One example is the different climate in the well-known holiday paradise of the Maldives. The group of islands stretches about 750 km in a north-south direction in the Indian Ocean - pay someone to do my homework . On the southern islands you almost always have the best weather with blue skies and sunshine. The northern Maldives, however, are only a good 400 km from the southern tip of India. Satellite images show that large cloud formations emanate from the industrial areas there, causing the weather on the northern islands to be much cooler and rainier than on the southern ones. The main cause of this is dust emissions from the industrial plants, which are inadequately equipped with modern filter technology.

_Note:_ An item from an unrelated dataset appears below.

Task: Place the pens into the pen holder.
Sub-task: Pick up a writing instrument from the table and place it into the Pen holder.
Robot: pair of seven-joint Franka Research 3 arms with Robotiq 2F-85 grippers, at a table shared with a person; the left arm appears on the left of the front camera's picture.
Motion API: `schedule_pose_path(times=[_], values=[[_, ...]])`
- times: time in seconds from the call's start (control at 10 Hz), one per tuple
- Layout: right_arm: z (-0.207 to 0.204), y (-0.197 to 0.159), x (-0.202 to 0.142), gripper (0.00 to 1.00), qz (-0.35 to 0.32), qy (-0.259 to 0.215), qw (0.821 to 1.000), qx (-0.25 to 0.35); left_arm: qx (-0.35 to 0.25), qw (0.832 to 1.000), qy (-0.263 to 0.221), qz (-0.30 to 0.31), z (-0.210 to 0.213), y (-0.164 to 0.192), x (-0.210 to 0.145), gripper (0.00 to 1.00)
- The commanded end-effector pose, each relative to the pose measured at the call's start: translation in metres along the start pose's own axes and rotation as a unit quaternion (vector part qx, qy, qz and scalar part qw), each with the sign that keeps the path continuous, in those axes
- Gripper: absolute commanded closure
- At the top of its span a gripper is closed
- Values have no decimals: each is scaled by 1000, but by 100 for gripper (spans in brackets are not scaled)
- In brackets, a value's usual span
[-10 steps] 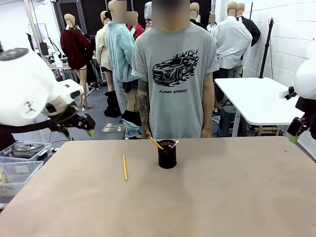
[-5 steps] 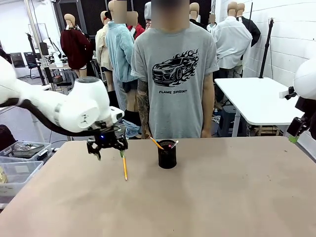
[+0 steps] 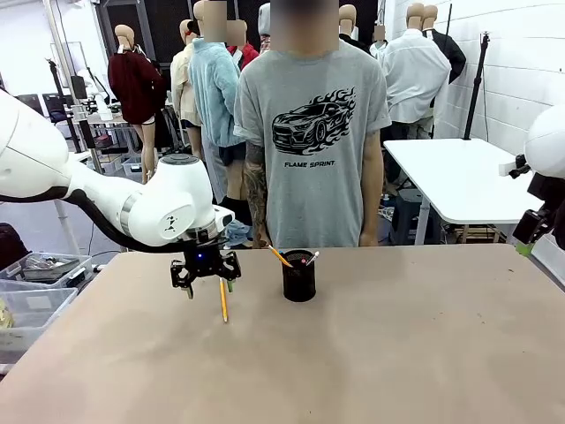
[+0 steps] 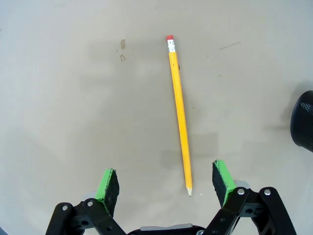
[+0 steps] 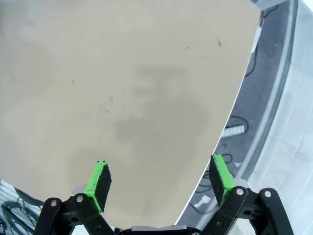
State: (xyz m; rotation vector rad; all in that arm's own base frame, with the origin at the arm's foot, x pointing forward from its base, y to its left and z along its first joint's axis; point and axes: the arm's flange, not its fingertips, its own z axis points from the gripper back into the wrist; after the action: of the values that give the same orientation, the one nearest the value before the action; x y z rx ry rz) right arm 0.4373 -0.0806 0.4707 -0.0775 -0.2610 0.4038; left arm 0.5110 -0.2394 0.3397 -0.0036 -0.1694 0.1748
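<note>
Left jaws wide open, empty, above pencil (image 4: pixel 179 115) tip; right jaws open, empty

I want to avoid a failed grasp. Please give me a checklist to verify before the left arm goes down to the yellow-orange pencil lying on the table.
1. The left fingers are open: ok.
2. The yellow-orange wooden pencil lies flat and alone on the beige table: ok.
3. The pencil lies crosswise to the closing direction: ok.
4. The fingers are centred on the pencil: not ok; only its tip end lies between them, off to one side.
5. The black wire-mesh cylindrical pen holder stands upright: ok.
6. The right fingers are open, over the table edge: ok.
</note>
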Motion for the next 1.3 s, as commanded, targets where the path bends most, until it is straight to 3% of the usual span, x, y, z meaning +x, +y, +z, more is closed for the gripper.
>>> schedule_pose_path(times=[0.0,0.7,1.2], values=[[-1,2,0,0,-6,7,1000,-9,-8,1000,-26,13,-4,4,2,0],[-1,2,0,0,-6,7,1000,-9,-9,1000,-13,21,-35,-10,27,3],[-1,2,0,0,-6,7,1000,-9,6,1000,-4,18,-47,-8,29,100]])
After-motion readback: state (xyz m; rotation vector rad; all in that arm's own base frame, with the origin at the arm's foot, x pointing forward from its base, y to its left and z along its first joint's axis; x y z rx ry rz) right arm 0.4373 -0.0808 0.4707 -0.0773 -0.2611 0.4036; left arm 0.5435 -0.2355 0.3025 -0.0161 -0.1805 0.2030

The localised cooling caused by large dust and aerosol clouds even partially counteracts the greenhouse effect caused by the carbon dioxide produced during combustion.
Development of fine dust pollution and countermeasures
Particulate matter has always existed on Earth due to its many natural sources. However, human activities have increased the emission of particulate matter - urgent essay writing service . However, the problem was much more acute in earlier times than it is today. In the 1960s, for example, about 3 million tonnes were emitted annually in Germany as a whole, whereas in 2004 the figure was only 200,000 tonnes. This enormous decrease in pollution is mainly due to the modernisation of industrial and domestic combustion plants and the shutdown of industrial production in the former GDR.
The overestimation of the fine dust problem - chemistry solver - in the media is due to the fact that EU Directive 1999/30/EC has been in force since the beginning of 2005. This stipulates that cities must take countermeasures if a limit value of 50 µg of particulate matter per m3 of air is exceeded on more than 35 days a year. This will probably be the case in almost all major German cities.